*** ENTRIES SUPPLIED ***

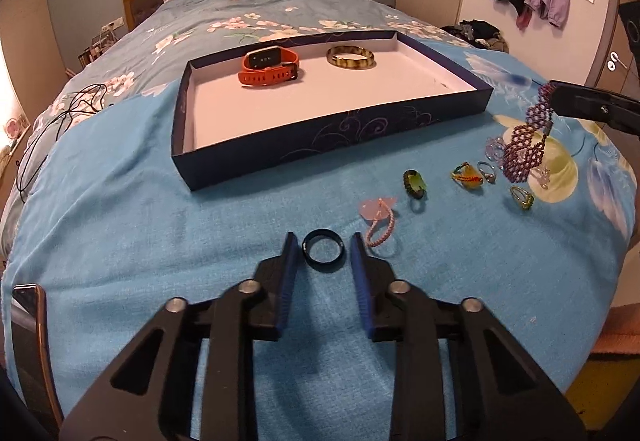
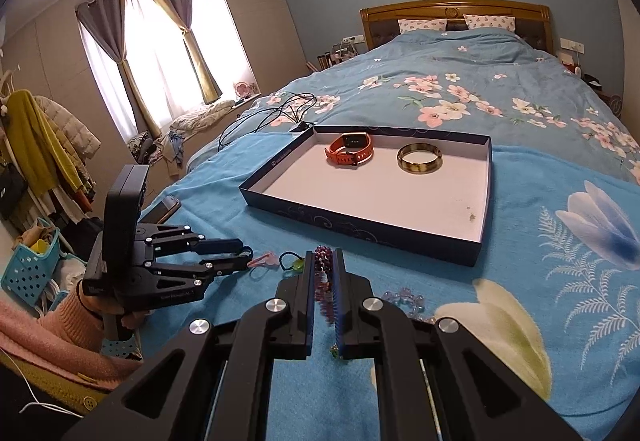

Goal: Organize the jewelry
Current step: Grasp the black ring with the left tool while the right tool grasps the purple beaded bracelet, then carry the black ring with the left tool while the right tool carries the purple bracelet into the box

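Left gripper (image 1: 323, 243) straddles black ring (image 1: 323, 250), jaws unclenched, six o'clock of tray (image 1: 320, 129) | right gripper (image 2: 324, 273) clamps dangling beaded bracelet (image 1: 528, 145) | risk: ring squirts off soft blue blanket (image 1: 160, 241).

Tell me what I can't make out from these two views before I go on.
- Left wrist view: whether the left gripper pads touch the black ring; small gaps seem to show.
- Right wrist view: the purple beaded bracelet mostly hidden between the right gripper fingers.
- Both views: the small rings too small for detail.
- Left wrist view: the phone cut off at the edge.
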A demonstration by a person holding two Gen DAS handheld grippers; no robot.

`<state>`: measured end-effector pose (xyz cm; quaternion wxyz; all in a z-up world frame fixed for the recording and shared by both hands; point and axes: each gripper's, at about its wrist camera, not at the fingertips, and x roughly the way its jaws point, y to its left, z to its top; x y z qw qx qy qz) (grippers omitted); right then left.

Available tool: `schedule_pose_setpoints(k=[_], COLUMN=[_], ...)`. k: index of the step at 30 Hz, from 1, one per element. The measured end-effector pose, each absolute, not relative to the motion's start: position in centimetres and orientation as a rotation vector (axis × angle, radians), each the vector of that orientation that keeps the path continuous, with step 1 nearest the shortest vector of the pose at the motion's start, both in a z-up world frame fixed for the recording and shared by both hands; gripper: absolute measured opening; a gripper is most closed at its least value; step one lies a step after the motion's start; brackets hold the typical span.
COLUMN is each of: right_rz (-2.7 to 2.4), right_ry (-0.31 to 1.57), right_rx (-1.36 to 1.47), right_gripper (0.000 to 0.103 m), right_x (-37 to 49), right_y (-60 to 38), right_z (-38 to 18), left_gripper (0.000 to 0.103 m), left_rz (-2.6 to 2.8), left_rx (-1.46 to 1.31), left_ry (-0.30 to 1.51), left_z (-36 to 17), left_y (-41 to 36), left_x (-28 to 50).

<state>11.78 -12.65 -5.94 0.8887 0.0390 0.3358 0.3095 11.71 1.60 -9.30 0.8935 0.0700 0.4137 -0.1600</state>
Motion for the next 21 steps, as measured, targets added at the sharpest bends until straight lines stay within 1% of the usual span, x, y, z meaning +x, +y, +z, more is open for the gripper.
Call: schedule_pose_setpoints(k=[11,21], right_rz=[0.64,0.635], right_ry=[0.689,0.67], right_rx=[0.12,0.127], right_gripper=[0.007,0.007], right_x=[12.9,13.6], right_y=[-12.8,-12.8], right_z=[-5.6,-5.0], left_gripper=[0.022,0.022], left_rz=[-0.327,-0.345], left_rx=[0.092,0.062], left_ry=[0.836,0.76], left_z=[-8.6,-6.0], left_y=[2.3,2.8], left_x=[11.4,11.5])
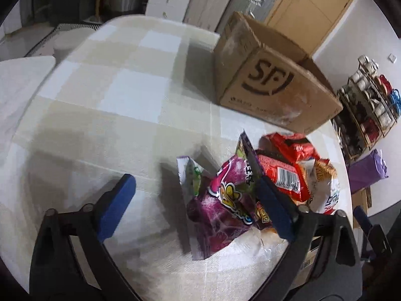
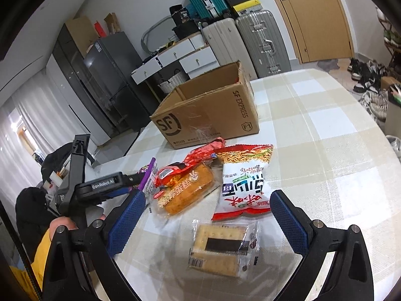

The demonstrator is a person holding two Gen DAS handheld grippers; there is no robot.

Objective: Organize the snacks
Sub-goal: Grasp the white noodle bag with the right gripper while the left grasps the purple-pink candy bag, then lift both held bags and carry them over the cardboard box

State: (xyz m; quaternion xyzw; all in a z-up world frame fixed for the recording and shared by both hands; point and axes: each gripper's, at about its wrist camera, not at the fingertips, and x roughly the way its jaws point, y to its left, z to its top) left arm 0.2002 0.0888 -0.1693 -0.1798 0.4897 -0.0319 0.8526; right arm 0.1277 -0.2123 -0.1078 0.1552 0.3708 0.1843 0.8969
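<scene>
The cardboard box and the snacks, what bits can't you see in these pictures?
- Cardboard box: its bottom inside is hidden by its own front wall in both wrist views.
- Purple snack bag: left wrist view blurs its lettering, and the left gripper finger covers one edge; right wrist view shows only a sliver behind that gripper.
- Cracker packet: label print too small, right wrist view.
- Red packet: partly under the cake packet.

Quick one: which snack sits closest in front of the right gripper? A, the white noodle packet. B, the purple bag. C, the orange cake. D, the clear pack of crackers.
D: the clear cracker pack lies nearest, in the gap between the right gripper's open fingers, with the noodle packet and cake further off.
</scene>
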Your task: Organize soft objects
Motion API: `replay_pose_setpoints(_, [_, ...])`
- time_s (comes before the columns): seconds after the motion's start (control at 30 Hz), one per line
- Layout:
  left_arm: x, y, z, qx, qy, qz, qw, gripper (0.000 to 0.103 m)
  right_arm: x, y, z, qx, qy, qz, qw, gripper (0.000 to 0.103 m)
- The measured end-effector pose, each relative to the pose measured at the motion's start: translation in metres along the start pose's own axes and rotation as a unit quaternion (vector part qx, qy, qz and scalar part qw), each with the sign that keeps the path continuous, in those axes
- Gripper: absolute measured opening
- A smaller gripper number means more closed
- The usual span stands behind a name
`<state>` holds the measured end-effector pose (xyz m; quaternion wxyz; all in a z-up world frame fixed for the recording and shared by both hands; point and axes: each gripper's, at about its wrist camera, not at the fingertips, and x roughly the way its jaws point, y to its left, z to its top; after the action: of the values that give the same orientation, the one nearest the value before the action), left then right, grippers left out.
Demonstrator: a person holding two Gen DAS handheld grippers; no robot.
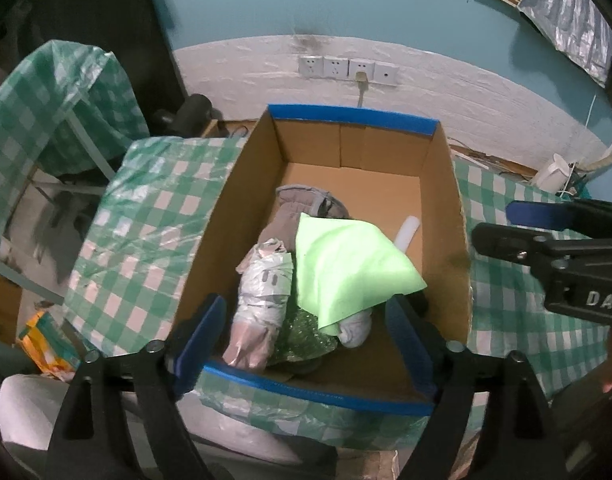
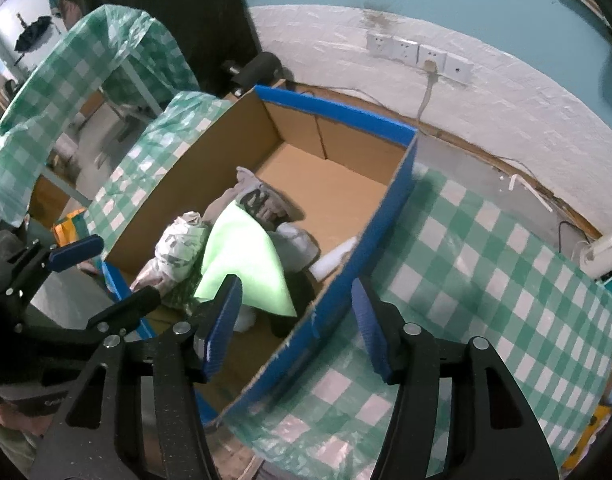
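An open cardboard box [image 1: 441, 184] with blue-taped edges stands on the checked table; it also shows in the right wrist view [image 2: 210, 152]. Inside lie a light green cloth [image 1: 345, 264] [image 2: 246, 264], a grey garment [image 1: 306, 208] [image 2: 262, 196], a wrapped silvery bundle [image 1: 262, 288] [image 2: 178, 248], a white sock [image 1: 355, 330] and a white tube [image 1: 407, 232] [image 2: 335, 258]. My left gripper [image 1: 306, 340] is open and empty above the box's near edge. My right gripper [image 2: 294, 320] is open and empty, straddling the box's right wall; it shows from the side in the left wrist view [image 1: 501, 220].
The green-and-white checked tablecloth [image 1: 513, 304] [image 2: 485, 260] covers the table around the box. A second checked cover [image 1: 46, 100] drapes furniture at the left. Wall sockets [image 1: 345, 68] and a white appliance [image 1: 553, 172] are at the back. An orange packet [image 1: 42, 340] lies on the floor at the left.
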<state>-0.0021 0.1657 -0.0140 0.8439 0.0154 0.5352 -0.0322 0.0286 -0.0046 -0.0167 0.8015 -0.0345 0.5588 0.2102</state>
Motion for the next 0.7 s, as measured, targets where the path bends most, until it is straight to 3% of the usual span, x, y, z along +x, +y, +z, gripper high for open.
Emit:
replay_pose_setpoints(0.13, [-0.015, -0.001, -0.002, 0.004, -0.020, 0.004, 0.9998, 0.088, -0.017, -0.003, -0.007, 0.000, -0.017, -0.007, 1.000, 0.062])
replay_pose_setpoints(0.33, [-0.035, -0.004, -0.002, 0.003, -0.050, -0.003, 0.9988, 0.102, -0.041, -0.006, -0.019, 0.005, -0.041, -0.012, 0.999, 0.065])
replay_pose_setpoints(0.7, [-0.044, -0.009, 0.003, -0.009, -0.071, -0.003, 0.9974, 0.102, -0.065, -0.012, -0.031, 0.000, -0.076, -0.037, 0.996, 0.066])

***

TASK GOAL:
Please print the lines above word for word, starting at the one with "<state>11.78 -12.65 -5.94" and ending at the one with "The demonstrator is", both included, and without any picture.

YOUR SOLUTION:
<state>11.78 -12.65 -5.94 0.8887 0.0390 0.3358 0.3095 11.71 1.60 -9.30 0.8935 0.0700 0.4137 -0.1600</state>
Motion for the next 21 steps, as measured, targets added at the sharpest bends until straight lines stay within 1% of the usual span, x, y, z meaning +x, +y, +z, more is open for the gripper.
Call: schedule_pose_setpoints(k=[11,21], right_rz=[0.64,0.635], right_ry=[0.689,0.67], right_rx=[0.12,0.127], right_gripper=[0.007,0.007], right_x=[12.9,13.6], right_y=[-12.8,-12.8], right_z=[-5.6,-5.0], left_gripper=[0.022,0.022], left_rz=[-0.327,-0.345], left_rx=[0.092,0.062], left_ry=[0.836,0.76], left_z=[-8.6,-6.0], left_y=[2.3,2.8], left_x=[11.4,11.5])

The demonstrator is a person holding two Gen DAS handheld grippers; there is no robot.

No further output is required, since the answer is complete.